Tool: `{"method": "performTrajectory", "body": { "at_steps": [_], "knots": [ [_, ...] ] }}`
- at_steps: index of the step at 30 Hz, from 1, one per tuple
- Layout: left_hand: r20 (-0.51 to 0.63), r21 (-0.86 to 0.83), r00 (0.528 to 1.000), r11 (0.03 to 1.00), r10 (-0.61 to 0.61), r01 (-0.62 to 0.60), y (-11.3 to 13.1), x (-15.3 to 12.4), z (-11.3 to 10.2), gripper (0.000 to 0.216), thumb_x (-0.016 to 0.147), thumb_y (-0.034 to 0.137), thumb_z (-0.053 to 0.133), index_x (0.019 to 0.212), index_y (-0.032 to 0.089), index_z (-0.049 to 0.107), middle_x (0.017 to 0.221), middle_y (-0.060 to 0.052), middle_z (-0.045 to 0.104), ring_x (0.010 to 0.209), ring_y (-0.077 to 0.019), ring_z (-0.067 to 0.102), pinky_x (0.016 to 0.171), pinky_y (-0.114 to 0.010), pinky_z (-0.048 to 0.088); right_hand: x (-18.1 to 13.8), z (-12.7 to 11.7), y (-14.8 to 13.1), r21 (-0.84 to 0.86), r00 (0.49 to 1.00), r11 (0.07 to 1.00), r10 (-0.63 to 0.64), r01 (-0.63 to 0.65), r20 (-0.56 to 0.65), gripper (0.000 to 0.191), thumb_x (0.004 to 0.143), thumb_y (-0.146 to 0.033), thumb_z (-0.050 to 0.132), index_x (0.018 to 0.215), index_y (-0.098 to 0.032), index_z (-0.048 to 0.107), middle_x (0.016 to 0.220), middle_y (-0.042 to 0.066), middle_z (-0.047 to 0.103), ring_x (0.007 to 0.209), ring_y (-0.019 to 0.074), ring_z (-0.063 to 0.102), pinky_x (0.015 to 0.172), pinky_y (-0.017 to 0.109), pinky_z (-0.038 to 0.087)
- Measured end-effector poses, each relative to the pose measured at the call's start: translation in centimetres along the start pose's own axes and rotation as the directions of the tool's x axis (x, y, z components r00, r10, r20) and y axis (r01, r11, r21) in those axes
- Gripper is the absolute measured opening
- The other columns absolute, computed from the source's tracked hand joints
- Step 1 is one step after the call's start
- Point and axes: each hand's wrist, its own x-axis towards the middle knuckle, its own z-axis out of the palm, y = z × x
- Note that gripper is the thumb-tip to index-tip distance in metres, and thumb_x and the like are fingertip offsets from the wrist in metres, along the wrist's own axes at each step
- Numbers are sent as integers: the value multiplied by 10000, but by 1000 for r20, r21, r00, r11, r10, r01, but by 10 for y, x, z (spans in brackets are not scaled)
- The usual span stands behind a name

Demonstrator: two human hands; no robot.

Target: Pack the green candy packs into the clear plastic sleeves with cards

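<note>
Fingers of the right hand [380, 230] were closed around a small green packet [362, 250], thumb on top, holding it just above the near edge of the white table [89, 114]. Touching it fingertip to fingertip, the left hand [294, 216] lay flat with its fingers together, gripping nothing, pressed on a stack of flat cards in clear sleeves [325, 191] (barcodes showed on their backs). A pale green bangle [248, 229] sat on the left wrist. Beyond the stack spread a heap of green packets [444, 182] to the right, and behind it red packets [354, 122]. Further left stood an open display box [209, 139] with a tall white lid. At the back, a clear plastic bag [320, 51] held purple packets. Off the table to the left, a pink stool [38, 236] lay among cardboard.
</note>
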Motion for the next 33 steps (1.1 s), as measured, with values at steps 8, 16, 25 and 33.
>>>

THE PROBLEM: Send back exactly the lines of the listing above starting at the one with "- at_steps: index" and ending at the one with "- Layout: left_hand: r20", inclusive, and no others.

WRITTEN SOLUTION:
- at_steps: index of the step at 30 Hz, from 1, one per tuple
- Layout: left_hand: r20 (-0.51 to 0.63), r21 (-0.86 to 0.83), r00 (0.528 to 1.000), r11 (0.03 to 1.00), r10 (-0.61 to 0.61), r01 (-0.62 to 0.60), y (-11.3 to 13.1), x (-15.3 to 12.4), z (-11.3 to 10.2), gripper (0.000 to 0.216), thumb_x (-0.016 to 0.147), thumb_y (-0.034 to 0.137), thumb_z (-0.053 to 0.133), index_x (0.019 to 0.212), index_y (-0.032 to 0.089), index_z (-0.049 to 0.107), middle_x (0.017 to 0.221), middle_y (-0.060 to 0.052), middle_z (-0.045 to 0.104), ring_x (0.010 to 0.209), ring_y (-0.077 to 0.019), ring_z (-0.067 to 0.102), pinky_x (0.016 to 0.171), pinky_y (-0.114 to 0.010), pinky_z (-0.048 to 0.088); right_hand: x (-18.1 to 13.8), z (-12.7 to 11.7), y (-14.8 to 13.1), r21 (-0.84 to 0.86), r00 (0.49 to 1.00), r11 (0.07 to 1.00), r10 (-0.63 to 0.64), r01 (-0.63 to 0.65), r20 (-0.56 to 0.65), gripper (0.000 to 0.191), thumb_x (0.004 to 0.143), thumb_y (-0.146 to 0.033), thumb_z (-0.050 to 0.132), index_x (0.018 to 0.215), index_y (-0.098 to 0.032), index_z (-0.048 to 0.107), middle_x (0.016 to 0.220), middle_y (-0.042 to 0.066), middle_z (-0.047 to 0.103), ring_x (0.007 to 0.209), ring_y (-0.019 to 0.074), ring_z (-0.063 to 0.102), pinky_x (0.015 to 0.172), pinky_y (-0.017 to 0.109), pinky_z (-0.038 to 0.087)

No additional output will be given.